# options bug?



## ZANZAROTH (Mar 2, 2008)

Somehow I cannot open the menu's in topic. Ivery time I try to open it it won't. I've tried in several topics because I wanted to track them, but it won't open. Can anybody tell me why?


----------



## SimpleSimon08 (Mar 2, 2008)

Using Firefox and the options menu displays but not clearly, seems to be a transparency problem.


----------



## JPH (Mar 2, 2008)

CTRL + F5?


----------



## shaunj66 (Mar 2, 2008)

JPH said:
			
		

> CTRL + F5?




What he said


----------



## ZANZAROTH (Mar 2, 2008)

JPH said:
			
		

> CTRL + F5?



Yeah nice try I'm no noob that's kinda an obvious thing to do don't you think. 
	

	
	
		
		

		
		
	


	







Oh yeah I don't use Firefox... it annoys the **** outta me.

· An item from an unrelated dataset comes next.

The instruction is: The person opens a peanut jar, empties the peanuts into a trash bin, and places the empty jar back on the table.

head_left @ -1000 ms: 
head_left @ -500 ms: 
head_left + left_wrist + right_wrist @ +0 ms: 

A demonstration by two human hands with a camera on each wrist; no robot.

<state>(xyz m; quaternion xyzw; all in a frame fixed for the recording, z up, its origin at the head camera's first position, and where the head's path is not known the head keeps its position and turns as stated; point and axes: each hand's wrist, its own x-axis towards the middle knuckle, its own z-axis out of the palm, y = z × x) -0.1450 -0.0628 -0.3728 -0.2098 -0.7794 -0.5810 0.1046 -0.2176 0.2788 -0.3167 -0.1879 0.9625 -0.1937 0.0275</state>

Thnx for the tip though


----------



## Psyfira (Mar 2, 2008)

Which browser are you using, and do you have Javascript disabled? (I'm guessing it's javascript, could be wrong...)


----------



## ZANZAROTH (Mar 2, 2008)

I'm using Internet Explorer (windows vista) and I have java installed the latest version for all I know... and I update every time there is a new one.


----------



## Costello (Mar 2, 2008)

I've noticed that the options menu won't open in IE ... unfortunately I'm unable to fix it, the script debugger in IE reports no error, and everything works fine in FF (for transparency bugs, do a full refresh - CTRL+F5, it shouldn't be transparent anymore)
I don't know what to tell you...


----------



## ZANZAROTH (Mar 2, 2008)

Okay... thanks anyway... I might just hijack my mom's computer to subscribe to those topics (she does have FF for some reason) and then return to my own comp


----------



## Costello (Mar 2, 2008)

There, now menus work in Internet Explorer 7, thanks to Psyfira 
	

	
	
		
		

		
		
	


	



Kudos to her!


----------



## ZANZAROTH (Mar 3, 2008)

Costello said:
			
		

> There, now menus work in Internet Explorer 7, thanks to Psyfira
> 
> 
> 
> ...



ALL HAIL PSYFIRA


----------